The other points announced by IMA are as follows.
·             IMA recommends that all doctors should prescribe preferably National List of Essential Medicines (NLEM) drugs.

·             All doctors shall promote Janaushidhi Kendras.

·             We appeal to the government to classify all disposables under both NLEM and non-NLEM categories and cap the price of essential ones. Till then all medical establishments should sell the disposables at procurement prize after adding a predefined fixed margin.

·             Hospitals and doctors are often blamed of overcharging and over investigations.

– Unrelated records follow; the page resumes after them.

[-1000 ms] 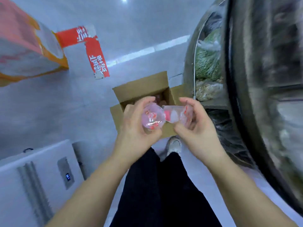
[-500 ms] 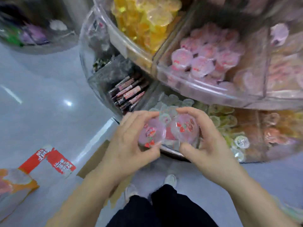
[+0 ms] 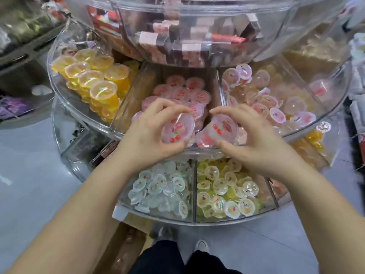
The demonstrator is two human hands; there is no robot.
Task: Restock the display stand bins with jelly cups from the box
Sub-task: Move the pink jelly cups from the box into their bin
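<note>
Two pink jelly cups are poised over the middle bin (image 3: pixel 116 123) of the display stand, which already holds matching pink cups, so the flavours stay sorted. The left hand (image 3: pixel 150 131) curls round the left cup (image 3: pixel 177 128), lid tilted up; the right hand (image 3: pixel 254 139) pinches the right cup (image 3: pixel 223 128) the same way, probably ready to drop. Both lids show red cherries; the small writing is unreadable. The box (image 3: pixel 118 252) lies on the floor below.
</note>
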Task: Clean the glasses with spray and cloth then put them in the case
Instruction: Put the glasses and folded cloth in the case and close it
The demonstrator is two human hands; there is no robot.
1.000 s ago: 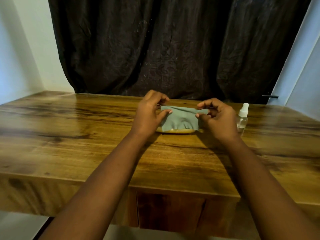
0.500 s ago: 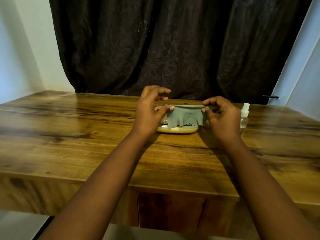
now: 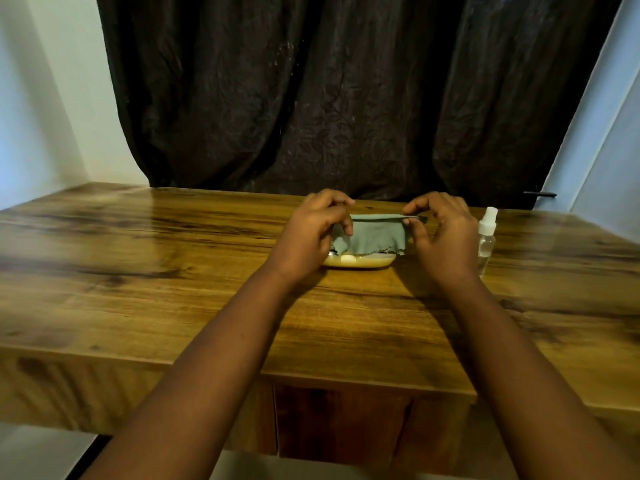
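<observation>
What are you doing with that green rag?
A person holds a small green cloth stretched between both hands, the left hand at one top corner and the right hand at the other. It hangs just above a tan glasses case lying on the wooden table. A little spray bottle stands beside the right hand, untouched. The glasses cannot be made out clearly.

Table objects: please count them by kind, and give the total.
Cloth, held above the case by left hand and right hand: 1
Case: 1
Spray bottle: 1
Total: 3
Glasses are not clearly visible.
</observation>
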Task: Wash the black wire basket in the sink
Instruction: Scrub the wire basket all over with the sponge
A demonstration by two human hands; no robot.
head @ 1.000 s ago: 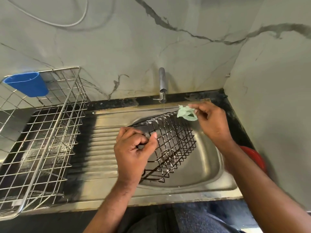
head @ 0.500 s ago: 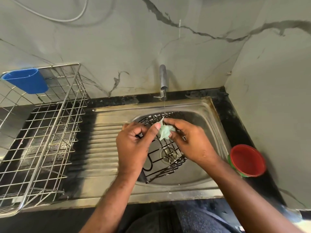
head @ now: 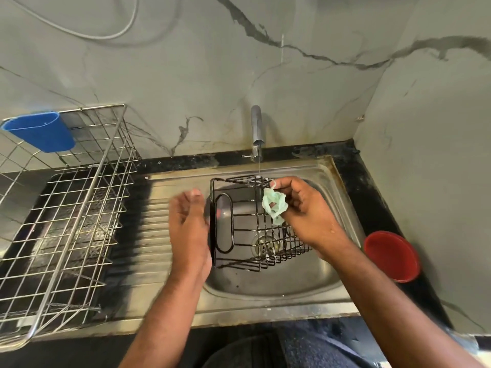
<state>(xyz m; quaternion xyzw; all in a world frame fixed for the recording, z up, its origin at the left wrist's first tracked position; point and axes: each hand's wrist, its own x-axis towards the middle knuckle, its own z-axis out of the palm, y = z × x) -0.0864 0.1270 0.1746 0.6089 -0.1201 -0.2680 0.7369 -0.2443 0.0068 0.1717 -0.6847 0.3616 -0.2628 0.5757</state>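
Note:
The black wire basket lies tipped on its side in the steel sink, its solid end with an oval loop facing left. My left hand lies with straight fingers against that left end, slightly blurred. My right hand pinches a crumpled pale green scrubber against the basket's upper wire side. A thin stream of water falls from the tap onto the basket's far edge.
A silver wire dish rack with a blue plastic cup hung on its back stands on the drainboard at the left. A red bowl sits on the black counter at the right, close to the side wall.
My left hand has let go of the basket's wires and now lies flat against its left end. The basket has turned so that end faces left. My right hand moved the scrubber up to the top wires.

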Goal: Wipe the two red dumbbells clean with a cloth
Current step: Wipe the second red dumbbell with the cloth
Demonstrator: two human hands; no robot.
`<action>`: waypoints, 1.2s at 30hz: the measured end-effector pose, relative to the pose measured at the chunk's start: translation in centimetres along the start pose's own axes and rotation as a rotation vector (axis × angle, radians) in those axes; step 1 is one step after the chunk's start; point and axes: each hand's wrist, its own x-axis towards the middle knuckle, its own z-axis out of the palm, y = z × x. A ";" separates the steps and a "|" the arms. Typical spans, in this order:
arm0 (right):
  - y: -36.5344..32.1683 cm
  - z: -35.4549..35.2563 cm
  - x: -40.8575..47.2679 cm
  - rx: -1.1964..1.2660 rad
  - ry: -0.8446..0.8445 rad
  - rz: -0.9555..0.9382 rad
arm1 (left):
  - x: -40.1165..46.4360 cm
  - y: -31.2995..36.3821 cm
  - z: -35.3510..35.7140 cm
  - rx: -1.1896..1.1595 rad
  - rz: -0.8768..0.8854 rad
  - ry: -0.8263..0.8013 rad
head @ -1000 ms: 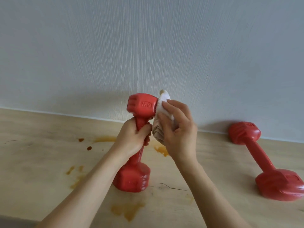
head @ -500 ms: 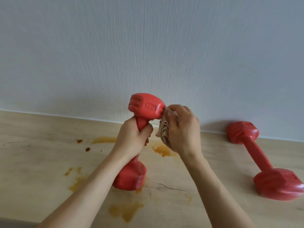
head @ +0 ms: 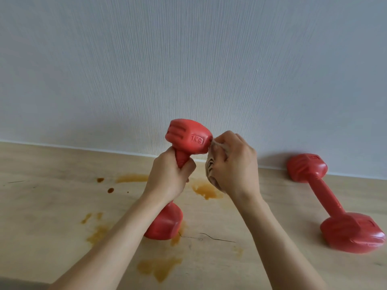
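A red dumbbell [head: 188,139] marked 1KG stands tilted on the wooden surface, its lower head [head: 165,225] resting on the wood. My left hand [head: 169,176] grips its handle just under the upper head. My right hand [head: 234,166] holds a bunched beige cloth [head: 210,170] and presses it against the right side of the upper head. Most of the cloth is hidden inside that hand. The second red dumbbell [head: 326,195] lies flat at the right, one head near the wall.
Brown-orange stains [head: 207,190] are smeared over the light wooden surface [head: 41,206] around and in front of the standing dumbbell. A thin crack [head: 209,238] runs through the wood near its base. A pale textured wall [head: 188,70] rises directly behind.
My right hand with the cloth has slid down from the top of the upper head to its right side. The dumbbell has tipped and turned a little in my left hand.
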 end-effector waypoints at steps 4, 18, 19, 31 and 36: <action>-1.5 0.3 -0.5 -0.015 -0.001 -0.114 | 0.5 -0.4 -0.1 -0.015 -0.054 0.050; -1.6 0.2 -0.4 0.042 -0.066 -0.051 | 0.7 -0.6 -0.4 -0.107 -0.084 0.030; -1.7 0.2 -0.4 0.057 -0.070 -0.055 | 0.7 -0.7 -0.5 -0.131 -0.094 0.030; -1.2 1.0 -0.7 0.235 -0.038 0.054 | 0.6 -0.5 -1.0 -0.364 -0.189 -0.019; -1.2 2.4 -0.8 0.165 -0.134 -0.097 | 0.6 -0.6 -0.9 -0.289 -0.147 -0.009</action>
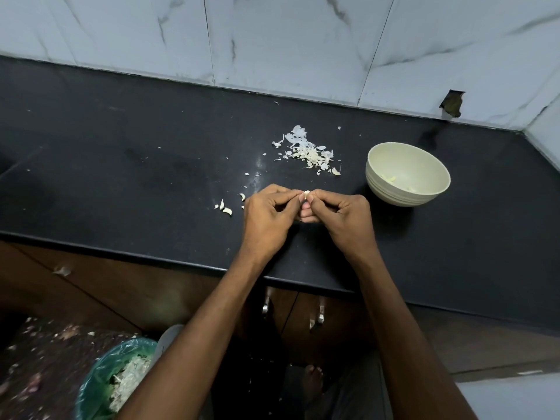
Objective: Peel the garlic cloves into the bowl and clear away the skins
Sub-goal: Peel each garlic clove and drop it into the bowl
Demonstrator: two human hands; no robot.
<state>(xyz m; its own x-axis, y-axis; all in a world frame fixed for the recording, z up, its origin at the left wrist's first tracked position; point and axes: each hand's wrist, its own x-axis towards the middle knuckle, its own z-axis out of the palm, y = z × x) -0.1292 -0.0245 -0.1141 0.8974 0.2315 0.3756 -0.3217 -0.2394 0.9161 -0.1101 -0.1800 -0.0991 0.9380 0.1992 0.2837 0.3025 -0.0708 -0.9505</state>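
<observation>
Left hand (268, 221): fingers curled, thumb and forefinger pinching one garlic clove (306, 194) from its left side. Right hand (344, 218): likewise curled, pinching the same clove from the right; the two hands meet at their fingertips above the black counter (121, 165), near its front edge.

Loose cloves (225, 208): a few, lying on the counter just left of the left hand, apart from it.

Heap of skins (309, 151): pale papery scraps, beyond the hands toward the wall, with stray flakes scattered around it.

Bowl (407, 174): cream, upright, on the counter right of the skins and beyond the right hand; a few pale pieces lie inside.

Bin (112, 380): lined with a green bag, on the floor lower left, holding pale peelings.

Wall (272, 40): white marbled tiles behind the counter.
</observation>
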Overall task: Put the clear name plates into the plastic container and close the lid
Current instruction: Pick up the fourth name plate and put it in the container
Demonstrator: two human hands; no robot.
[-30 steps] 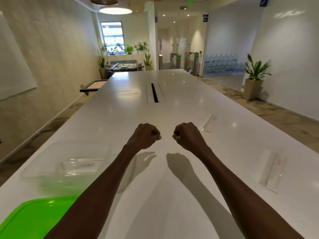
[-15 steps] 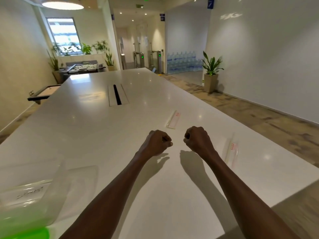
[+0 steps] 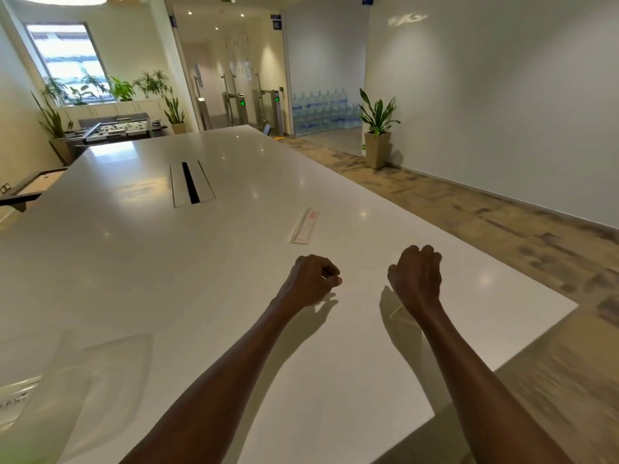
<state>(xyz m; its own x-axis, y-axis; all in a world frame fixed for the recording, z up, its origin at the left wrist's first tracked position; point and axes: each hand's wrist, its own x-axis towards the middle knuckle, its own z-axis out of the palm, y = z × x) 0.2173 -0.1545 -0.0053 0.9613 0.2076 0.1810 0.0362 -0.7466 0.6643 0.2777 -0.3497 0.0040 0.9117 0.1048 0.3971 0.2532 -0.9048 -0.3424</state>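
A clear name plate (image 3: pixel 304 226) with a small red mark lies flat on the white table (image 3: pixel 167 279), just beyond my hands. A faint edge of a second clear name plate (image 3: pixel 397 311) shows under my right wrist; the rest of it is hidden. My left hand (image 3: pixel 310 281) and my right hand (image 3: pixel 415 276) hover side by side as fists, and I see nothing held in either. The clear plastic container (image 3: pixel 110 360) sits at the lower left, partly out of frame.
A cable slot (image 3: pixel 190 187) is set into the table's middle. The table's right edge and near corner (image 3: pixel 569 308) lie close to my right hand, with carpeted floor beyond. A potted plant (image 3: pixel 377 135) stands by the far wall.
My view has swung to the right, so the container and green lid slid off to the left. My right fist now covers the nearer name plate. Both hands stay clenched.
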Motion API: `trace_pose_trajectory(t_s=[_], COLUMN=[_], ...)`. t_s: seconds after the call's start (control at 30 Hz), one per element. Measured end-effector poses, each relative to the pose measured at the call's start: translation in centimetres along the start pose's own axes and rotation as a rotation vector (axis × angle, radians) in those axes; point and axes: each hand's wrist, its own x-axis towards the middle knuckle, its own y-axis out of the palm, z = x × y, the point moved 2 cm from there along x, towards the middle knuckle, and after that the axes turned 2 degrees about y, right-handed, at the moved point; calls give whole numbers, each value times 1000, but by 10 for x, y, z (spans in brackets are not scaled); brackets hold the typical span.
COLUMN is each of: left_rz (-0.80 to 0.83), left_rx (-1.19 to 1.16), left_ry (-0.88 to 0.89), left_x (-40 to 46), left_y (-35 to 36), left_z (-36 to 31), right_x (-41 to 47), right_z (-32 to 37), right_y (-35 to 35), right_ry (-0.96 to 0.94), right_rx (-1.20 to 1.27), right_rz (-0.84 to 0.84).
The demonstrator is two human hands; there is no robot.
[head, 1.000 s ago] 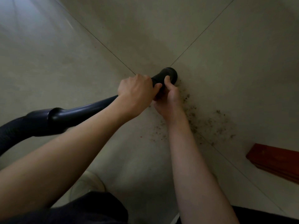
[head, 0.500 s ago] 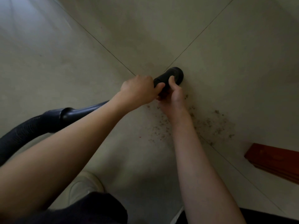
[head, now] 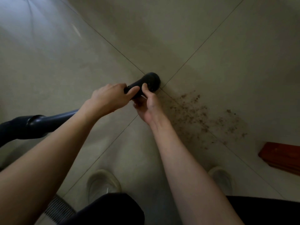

Billing should be transparent, and all special investigations should be well informed.

·             Every doctor should ensure that it becomes mandatory on the part of the hospital administrator to give options at the time of admission to choose cost-effective treatment room and treatment (single room, sharing room, and general-ward) and explain the difference in total bill estimates.

·             All doctors should ensure that hospital estimates at the time of admission are near to actual.

·             The treating doctor must explain the chances of death and unexpected complications and resultant financial implications.

·             Once doctors take charge of a patient, the patient should not be neglected. They should look after the patient till discharge.

·             Emergency care is the responsibility of the state government and the government should subsidize the costs of all emergencies in private sector.

·             Every medical prescription must include counseling on the cost of drugs and investigations.

·             IMA has zero tolerance to cuts and commissions. Medical establishment should revisit their referral fee system. Billing paid to doctors should be transparent and reflected in the bill.

·             No hospital can force their consultants to work on targets. Contractual agreements should be in such way in which interested of both parties that is consultant and the hospital is equally protected. All hospitals should consider not charging service charges from the consultants.

·             Choice of drugs and devices rests with the doctors based on the affordability of the patient and not on the profitability.

·             All hospitals must comply to the commitment towards EWS, BPL, and poor patients without any discrimination.

·             All patient complaints should be addressed in a timely manner through an internal redressal mechanism with a chairman from outside the hospital.

·             All medical establishments must ensure that their business ethics comply with the MCI ETHICS.

·             Every dead body needs to be treated with respect and dignity.

·             All charitable hospitals should do their free work as assigned.

·             All needy patients must be routed through the social worker of the establishment and guided and directed to the appropriate place.

·             At least one more equally experienced but unrelated surgeon should be involved in the consent form during elective LSCS.

·             The patient has a right to get medical records within 72 hours of request. 

·             The patient has the right to go for a second opinion from an appropriately qualified medical doctor. The primary doctors have no right to get offended.

·             A hospital has no right to stop life-saving investigations or treatment for non-payment of bills if the patient is still admitted in the hospital. The government should make a mechanism for the reimbursement for the above for poor patients.

·             Ensure all patients are treated equally. BPL, APL, EWS, rich, or poor all should get the same attention and treatment.

·             We are not against any regulations and accountability, but we should all ask for a single window accountability at the state level. The state medical council should be proactive and take timely decisions. We should also ensure a single window registration.

·             All government hospitals should be upgraded and have facilities like those in the private hospitals. All public, private or charitable hospitals should have quality accreditation.

·             No doctors should issue false certificates.

“All the above will should be implemented with immediate effect”, said Dr Ravi Wankhedkar, National President Elect IMA.